New research by Reuer and Leiblein casts doubt on the idea that partnerships can help keep losses to a minimum. Water Street Partners’ Gerard Baynham argues that despite the bad coverage, joint ventures may actually be more profitable than totally owned and controlled affiliates. In his words: “Our most recent investigation of over 20,000 business records kept by the United States Department of Commerce (DOC) led us to a different conclusion.
The DOC data shows that U.S. corporations’ international joint ventures earned an average return on assets (ROA) of 5.5 percent, while the affiliates of those companies (of which the great majority are wholly owned) earned a ROA of 5.2 percent. Foreign direct investment in the United States follows the same pattern, however with far more dramatic results. The average return on investment for U.S.-based joint ventures was 2.2%, whereas the return on investment for U.S.-based affiliates that were totally owned and controlled was only 0.7%.”

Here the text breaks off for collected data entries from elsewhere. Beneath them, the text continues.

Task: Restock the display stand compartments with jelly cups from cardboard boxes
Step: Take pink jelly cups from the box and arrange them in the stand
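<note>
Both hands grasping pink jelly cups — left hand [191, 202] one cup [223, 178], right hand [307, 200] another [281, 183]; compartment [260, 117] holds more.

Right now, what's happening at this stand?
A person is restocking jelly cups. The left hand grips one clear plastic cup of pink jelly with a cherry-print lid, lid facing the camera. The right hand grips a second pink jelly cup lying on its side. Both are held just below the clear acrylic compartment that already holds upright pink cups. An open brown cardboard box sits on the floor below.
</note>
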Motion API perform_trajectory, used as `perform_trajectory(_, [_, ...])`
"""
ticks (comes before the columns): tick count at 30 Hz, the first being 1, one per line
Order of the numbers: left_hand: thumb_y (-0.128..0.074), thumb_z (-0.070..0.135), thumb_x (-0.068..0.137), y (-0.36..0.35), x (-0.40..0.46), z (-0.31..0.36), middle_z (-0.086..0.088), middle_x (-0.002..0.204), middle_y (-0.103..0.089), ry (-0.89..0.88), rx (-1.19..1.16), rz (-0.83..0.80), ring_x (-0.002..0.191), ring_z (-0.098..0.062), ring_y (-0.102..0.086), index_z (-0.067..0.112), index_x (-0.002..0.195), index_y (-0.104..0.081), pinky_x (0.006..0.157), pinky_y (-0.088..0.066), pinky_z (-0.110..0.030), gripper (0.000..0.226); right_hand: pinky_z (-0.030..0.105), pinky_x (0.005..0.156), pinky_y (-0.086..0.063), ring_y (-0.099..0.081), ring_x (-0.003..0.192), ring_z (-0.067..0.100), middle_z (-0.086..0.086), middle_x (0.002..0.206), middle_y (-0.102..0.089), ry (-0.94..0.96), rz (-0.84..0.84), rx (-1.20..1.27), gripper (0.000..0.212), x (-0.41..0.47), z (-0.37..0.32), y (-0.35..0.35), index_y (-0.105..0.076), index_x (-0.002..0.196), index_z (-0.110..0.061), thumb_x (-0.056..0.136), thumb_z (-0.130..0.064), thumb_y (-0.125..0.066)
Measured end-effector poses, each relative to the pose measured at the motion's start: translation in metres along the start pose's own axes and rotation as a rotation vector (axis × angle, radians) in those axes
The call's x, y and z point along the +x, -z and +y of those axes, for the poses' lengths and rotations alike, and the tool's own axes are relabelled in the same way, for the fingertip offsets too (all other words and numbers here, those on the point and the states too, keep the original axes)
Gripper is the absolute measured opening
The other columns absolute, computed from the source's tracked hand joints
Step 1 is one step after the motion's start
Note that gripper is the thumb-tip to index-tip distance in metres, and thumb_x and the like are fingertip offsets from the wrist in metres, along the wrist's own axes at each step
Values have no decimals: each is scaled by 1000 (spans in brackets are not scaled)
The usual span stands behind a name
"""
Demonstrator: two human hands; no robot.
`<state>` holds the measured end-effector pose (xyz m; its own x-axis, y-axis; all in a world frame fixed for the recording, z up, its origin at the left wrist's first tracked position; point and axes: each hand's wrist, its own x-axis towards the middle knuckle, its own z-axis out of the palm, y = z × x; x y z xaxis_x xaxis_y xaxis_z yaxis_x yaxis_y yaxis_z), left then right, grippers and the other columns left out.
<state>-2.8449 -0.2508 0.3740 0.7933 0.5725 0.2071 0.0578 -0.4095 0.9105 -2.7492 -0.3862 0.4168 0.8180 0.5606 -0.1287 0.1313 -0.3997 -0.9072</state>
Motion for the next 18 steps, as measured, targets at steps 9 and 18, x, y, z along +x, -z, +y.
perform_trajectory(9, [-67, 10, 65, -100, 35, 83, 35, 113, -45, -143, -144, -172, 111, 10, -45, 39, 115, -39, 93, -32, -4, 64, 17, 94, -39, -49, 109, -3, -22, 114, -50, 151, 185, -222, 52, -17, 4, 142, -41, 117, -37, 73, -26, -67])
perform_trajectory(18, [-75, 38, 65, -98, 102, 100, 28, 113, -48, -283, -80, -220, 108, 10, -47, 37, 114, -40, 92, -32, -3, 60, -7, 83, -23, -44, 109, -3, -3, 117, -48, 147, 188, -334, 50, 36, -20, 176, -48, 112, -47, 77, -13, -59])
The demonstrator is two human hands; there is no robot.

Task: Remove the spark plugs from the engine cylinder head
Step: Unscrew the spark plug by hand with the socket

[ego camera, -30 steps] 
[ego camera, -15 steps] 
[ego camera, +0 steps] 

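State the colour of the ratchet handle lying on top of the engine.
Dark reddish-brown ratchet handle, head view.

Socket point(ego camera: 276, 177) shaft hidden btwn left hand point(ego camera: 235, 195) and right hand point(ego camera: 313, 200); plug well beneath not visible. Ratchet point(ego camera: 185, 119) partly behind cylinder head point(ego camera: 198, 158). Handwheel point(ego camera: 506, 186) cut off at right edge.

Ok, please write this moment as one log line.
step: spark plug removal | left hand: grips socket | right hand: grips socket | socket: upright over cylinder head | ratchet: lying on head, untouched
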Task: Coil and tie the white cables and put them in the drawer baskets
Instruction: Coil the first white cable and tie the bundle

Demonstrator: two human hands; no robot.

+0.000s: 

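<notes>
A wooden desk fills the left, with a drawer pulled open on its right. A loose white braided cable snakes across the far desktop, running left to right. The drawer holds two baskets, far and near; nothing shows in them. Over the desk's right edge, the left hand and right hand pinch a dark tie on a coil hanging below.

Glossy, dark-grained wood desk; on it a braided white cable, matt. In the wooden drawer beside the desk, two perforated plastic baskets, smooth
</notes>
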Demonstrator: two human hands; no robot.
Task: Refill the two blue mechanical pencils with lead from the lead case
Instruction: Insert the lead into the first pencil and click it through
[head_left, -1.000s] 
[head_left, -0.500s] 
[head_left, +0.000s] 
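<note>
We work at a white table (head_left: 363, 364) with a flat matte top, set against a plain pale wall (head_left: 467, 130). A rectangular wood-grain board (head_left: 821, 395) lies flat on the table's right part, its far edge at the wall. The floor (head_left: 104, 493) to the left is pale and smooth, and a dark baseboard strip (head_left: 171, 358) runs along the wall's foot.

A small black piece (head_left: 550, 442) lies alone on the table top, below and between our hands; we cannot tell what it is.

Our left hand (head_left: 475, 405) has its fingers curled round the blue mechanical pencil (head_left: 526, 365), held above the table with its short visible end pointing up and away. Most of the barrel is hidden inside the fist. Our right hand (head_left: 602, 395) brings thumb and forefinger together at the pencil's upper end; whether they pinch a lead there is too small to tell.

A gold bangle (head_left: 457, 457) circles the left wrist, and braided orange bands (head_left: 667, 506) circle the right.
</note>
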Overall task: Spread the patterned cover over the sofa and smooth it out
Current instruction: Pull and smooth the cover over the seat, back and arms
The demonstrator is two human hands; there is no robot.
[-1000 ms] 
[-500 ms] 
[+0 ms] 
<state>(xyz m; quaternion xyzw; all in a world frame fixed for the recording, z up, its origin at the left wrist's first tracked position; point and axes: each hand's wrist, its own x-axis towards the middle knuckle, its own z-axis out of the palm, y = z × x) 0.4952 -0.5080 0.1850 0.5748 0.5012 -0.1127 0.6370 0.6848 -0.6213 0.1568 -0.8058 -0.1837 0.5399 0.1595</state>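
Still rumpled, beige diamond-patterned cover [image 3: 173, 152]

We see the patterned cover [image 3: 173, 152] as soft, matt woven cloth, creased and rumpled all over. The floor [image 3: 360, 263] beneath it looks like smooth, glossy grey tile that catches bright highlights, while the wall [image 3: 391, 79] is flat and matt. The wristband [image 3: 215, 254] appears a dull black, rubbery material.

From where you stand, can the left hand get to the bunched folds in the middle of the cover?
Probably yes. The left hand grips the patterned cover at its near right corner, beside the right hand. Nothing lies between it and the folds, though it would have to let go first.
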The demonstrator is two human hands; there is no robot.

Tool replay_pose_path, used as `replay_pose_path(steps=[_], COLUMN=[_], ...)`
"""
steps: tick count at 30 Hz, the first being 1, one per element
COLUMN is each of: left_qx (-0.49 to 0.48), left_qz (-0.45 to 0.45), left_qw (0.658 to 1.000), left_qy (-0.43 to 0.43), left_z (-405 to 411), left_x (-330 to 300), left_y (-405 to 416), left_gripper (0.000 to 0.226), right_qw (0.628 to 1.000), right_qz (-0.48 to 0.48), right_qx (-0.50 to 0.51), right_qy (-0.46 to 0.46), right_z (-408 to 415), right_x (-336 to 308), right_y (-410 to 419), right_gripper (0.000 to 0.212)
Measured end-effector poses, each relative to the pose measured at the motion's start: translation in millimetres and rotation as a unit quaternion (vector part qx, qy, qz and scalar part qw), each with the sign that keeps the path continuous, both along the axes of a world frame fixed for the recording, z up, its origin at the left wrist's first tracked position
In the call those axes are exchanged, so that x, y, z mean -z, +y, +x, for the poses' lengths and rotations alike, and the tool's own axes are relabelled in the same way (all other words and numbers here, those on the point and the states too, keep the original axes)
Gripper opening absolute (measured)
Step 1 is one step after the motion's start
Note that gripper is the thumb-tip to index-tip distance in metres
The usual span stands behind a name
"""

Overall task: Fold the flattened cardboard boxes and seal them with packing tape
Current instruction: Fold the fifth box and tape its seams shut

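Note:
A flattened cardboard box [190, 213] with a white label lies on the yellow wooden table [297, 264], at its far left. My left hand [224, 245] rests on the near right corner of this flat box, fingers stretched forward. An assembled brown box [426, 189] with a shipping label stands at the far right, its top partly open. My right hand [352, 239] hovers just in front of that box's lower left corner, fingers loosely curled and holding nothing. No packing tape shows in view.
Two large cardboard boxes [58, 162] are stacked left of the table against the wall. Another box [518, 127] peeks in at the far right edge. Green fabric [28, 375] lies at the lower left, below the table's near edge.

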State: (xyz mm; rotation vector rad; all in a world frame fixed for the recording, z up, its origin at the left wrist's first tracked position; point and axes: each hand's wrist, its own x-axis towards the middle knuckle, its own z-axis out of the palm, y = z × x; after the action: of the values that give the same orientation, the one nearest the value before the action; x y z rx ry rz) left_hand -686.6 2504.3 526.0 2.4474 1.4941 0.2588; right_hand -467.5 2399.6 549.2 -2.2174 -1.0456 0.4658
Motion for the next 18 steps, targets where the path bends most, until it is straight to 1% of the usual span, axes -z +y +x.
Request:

Even while most joint ventures are legal corporations, “unincorporated” joint ventures do exist; these are common in the oil and gas business. When two or more people form a short-term collaboration for the goal of completing a certain project, they are said to be “co-venturers” and their partnership is considered a joint venture.
It is company law that provides the best framework for defining “joint venture” in European law. “Joint venture” translates to “association d’entreprises,” “entreprise conjointe,” “coentreprise,” or “entreprise communal” in French.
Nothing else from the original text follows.